Q: Why choose a Fiberglass Pool?
A: The smooth surface is non-abrasive to skin for the life of the pool shell, which carries a 35-year structural gurantee. Over a period of ten (10) years, maintenance costs are an average of $15,000 lower than concrete-gunite pools. For more information on Fiberglass pools visit our Fiberglass Pools Page.
|Q: What does your company do if I decide to drain my own pool?|
A: NEVER drain your own pool! Have a “CPC” on site any time you lower the water in your pool. Picture an empty pot, shoved down into a sink of water ¾ of the way – let it go – "BOOM" goes the pool. If you did drain your own pool what we will do is Dig outside of the pool deck, down below the bottom of the pool, and check for any water in the hole. If there is none, then the walls are properly braced, the pool is drained, the floor is walked to check for water pressure, and the pool is repaired. If there is water in the hole, we set well points to de-water the outside of the pool shell, stabilizing the pressure so we can drain it and proceed with the repair.
Q: There is a small crack in my pool that seems to be leaking. How do I stop it?
A: Most pool supply stores (i.e. Pinch-A-Penny, Leslie’s) sell A/B Putty. Rough up the crack and place A/B Putty on the crack until the leak has stopped.
Q: What is the most economical way to go when my pool has a leak and I don’t see an obvious crack?

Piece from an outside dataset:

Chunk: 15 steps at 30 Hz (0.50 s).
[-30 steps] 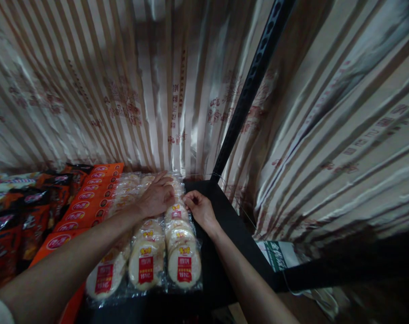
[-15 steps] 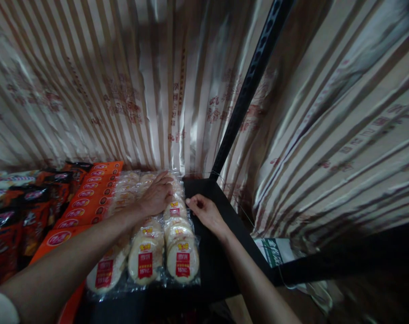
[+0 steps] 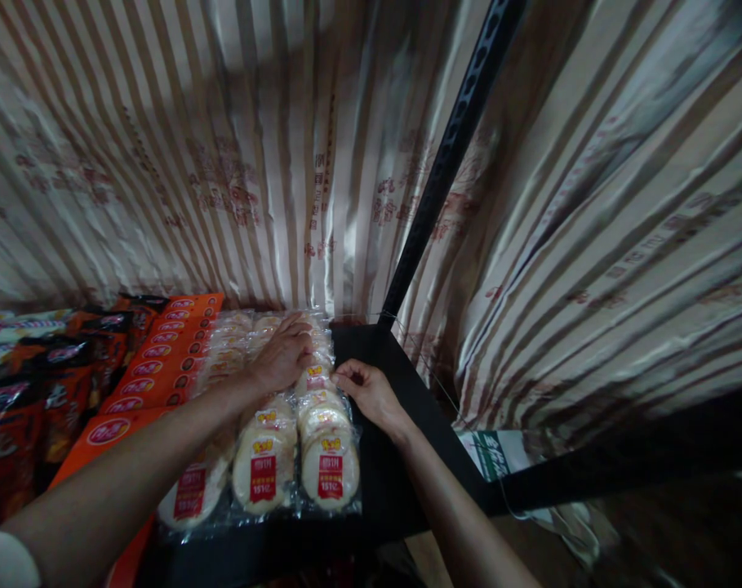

A: While the pump is off - Get 3 or 4 bottles of red dye out of your pool test kit. If your pool has a light, go around the outside screws of your niche, unscrew the one screw that hold the light inside the niche, take the light out of the niche, look into the back where the cord exits and check there with red dye as well. The old metal niches tend to corrode and leak. If there is no leakage there; go to your returns, your skimmer opening, inside the skimmer base and the main drain.
If you still can't locate the source I recommend you call a professional Leak Detection Company. If you live in the Tampa Bay area, I recommend Zeroed-In Leak Detection. They cover the Tampa Bay Area and can perform a pressure test on all of your pool's plumbing and fittings. Even if the leak is in the plumbing under your pool deck, they locate the exact spot of the problem. They can also repair the leak inside your pool and under the deck. They are properly qualified, licensed and insured. Zeroed-In also recommends you setting up a simple evaporation test first, to see if you actually have a leak. Visit their website to see an illustration of an easy method to set up the test.
But remember, they usually start out by using red dye around your fittings, drains, light, etc. If you check first, this is where you can save some money.(hint)...
Q: How much water am I losing with my leak?
A: Calculating surface area:
Length of Pool x Width of Pool = Surface Area of Pool
Example: 34 x 16 = 544 square feet (surface area)
Calculating make-up water (refilling due to leak):
(Inches of Water) x (Pool Surface Area in Sq. Ft.) x (.625) = gallons/water
Example: Oh My!! My pool dropped 4 inches last night…
4 x 34 x 16 x .625 = 1360 gallons/water lost overnight = BIG Leak!
Q: I have a white powder on the bottom of my feet and on my hands when I get out of the pool. Is my fiberglass coming off?
A: No. If your fiberglass is coming off your pool you would see big chunks of actual fiberglass. The powder is typical calcium hardness. Your water tends to balance correctly at the pool store, but the scaling is forming on the walls. They make a calcium hardness reducer. Scrub the walls and the floor down really well, and add the calcium hardness reducer. Also, do not “over shock” your pool.
Please refer to the Pool Chemical Balancing Tips.
Q: Should I handle pool repairs myself, or hire a professional?
A: A professional should always perform large repair projects such as tile repair, liner repair, replastering, and major equipment repairs. Smaller pool repairs such as small equipment replacement can be performed by anyone.
Q: How do I know how many gallons of water are in my pool?
A: To determine the total gallons of your pool, follow these simple equations:
Length X Width X Average Depth X 7.5 = total Gallons
Diameter X Diameter X Average Depth X 5.9 = total Gallons
Long Diameter X Short Diameter X Average Depth X 5.9 = total Gallons
Q: Why is controlling my pool’s pH so important?
A: pH is the measure of alkalinity or acidity in your pool. Pools with unbalanced pH levels are uncomfortable for bathers and can cause eye irritations, skin discomfort, and hair and bathing suit bleaching. Too much acidity in a pool is corrosive to pipes, filters and metal fixtures. Too much alkalinity in a pool causes "scales" to adhere to metal fixtures and reduces the effectiveness of chlorine.